Rate and Cost Comparison
Overdraft rates are typically 15 to 30% EAR for authorised facilities. The pricing is rarely presented clearly, with arrangement fees, annual fees, and daily interest combining to produce a total cost that is higher than the headline rate suggests.
Revolving credit facilities from banks run at 6 to 12% annualised for established businesses, often materially cheaper than an overdraft. Specialist lenders and fintech providers sit at 12 to 25% for shorter-tenured borrowers.
Most facilities carry an arrangement fee of 1 to 3% upfront and may carry a commitment fee of 0.5 to 1.5% annualised on the undrawn portion. That commitment fee catches people out. You pay it whether or not you use the line.
For businesses using working capital finance regularly, a revolving credit facility is almost always cheaper than an overdraft once the full cost is modelled. The exception is a business that only needs a very small, occasional buffer and has a strong banking relationship. In that case, an overdraft is simpler to obtain and sufficient for the purpose.
Limit Size and Scalability
Overdraft limits are set by the bank and tied to your current account. Increases require a new application and are at the bank’s discretion. Businesses that have grown faster than the bank is willing to accommodate often find the overdraft limit becomes the binding constraint on their working capital, not the trading itself.
Revolving credit facilities can be structured at higher limits and with specialist lenders who may be more willing to grow the facility as the business grows. For a business that has outgrown its overdraft, a revolving facility is the natural next step, not a slightly larger version of the same product.
Banking Relationship Dependency
An overdraft is tied to your business current account. Moving banks means reapplying for a new overdraft with the new provider, which takes time and is not guaranteed.
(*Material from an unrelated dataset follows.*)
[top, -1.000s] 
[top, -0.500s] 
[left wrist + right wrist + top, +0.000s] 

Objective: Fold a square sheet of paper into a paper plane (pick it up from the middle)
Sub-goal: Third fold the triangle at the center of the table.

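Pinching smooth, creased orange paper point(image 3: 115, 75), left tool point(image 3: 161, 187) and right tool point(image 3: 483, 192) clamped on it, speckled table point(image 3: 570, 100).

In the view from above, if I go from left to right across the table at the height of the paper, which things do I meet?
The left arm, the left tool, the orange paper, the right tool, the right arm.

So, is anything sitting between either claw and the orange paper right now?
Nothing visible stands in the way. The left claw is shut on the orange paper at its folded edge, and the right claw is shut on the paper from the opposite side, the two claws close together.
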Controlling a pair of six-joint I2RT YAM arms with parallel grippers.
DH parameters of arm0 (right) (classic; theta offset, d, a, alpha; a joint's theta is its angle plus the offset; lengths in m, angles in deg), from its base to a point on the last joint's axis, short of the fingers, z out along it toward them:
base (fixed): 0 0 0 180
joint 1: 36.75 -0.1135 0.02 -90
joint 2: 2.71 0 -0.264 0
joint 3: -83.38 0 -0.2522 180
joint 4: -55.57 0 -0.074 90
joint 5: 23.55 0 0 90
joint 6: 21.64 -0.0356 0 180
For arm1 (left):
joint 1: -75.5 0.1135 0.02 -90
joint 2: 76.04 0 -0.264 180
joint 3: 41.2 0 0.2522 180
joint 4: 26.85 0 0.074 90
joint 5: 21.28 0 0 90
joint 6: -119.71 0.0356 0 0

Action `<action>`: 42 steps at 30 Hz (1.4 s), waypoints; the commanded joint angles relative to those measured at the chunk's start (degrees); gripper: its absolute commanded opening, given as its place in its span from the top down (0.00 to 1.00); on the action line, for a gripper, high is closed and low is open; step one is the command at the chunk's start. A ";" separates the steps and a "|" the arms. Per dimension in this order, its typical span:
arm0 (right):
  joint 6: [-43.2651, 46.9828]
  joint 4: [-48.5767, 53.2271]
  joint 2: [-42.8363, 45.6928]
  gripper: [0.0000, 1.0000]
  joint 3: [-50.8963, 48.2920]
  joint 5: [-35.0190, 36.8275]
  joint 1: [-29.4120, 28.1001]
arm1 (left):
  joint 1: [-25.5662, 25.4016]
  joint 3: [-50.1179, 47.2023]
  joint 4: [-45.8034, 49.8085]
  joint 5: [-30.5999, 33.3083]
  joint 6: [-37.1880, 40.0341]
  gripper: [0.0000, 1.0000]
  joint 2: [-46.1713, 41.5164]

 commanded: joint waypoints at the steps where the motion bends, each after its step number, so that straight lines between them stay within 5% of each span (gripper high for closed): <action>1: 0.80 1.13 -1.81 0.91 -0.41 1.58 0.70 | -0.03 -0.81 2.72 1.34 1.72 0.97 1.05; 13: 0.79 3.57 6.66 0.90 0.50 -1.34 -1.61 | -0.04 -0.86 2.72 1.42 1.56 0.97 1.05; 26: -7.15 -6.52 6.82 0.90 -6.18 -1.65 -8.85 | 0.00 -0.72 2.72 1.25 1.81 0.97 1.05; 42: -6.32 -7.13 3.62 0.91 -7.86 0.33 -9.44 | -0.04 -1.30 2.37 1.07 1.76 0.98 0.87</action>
If your bank relationship deteriorates, the overdraft is exposed alongside it.
A revolving credit facility arranged with a separate lender is independent of your current account. Your banking relationship and your working capital facility can be managed apart, which gives you genuine optionality.
You can move banks, renegotiate each product on its own merits, and avoid being locked into a bundle where one weak limb compromises the other.
Which to Choose
Start with what you actually use the facility for. If it covers small, occasional shortfalls of a few days and the limit has always been adequate, an overdraft is probably sufficient. The simplicity is worth something if you rarely lean on it.
If the facility is structural working capital rather than an occasional buffer, if you consistently lean on it to cover payroll or supplier runs, or if you have grown beyond what the bank will extend, a revolving credit facility is the better-designed product.
It is almost certainly cheaper, and the committed term removes the planning risk that an on-demand overdraft carries. Get this call wrong and the consequence is concrete: a 30-day notice landing in the week you needed the line most.
If you are starting from scratch and have 12 or more months of trading history, approach your existing bank first for a revolving facility. If declined, or if the limit offered is too low, specialist lenders including Allica Bank, iwoca, and Funding Circle offer revolving products at higher rates with faster decisions.
How We Checked This
Rate ranges for overdrafts and revolving credit facilities reflect published UK bank and specialist lender product terms as of April 2026. Overdraft EAR ranges sourced from major UK high-street banks. RCF rates from Allica Bank, iwoca, and Funding Circle. Specific rates depend on trading history, credit profile, and lender assessment. Verify directly before applying.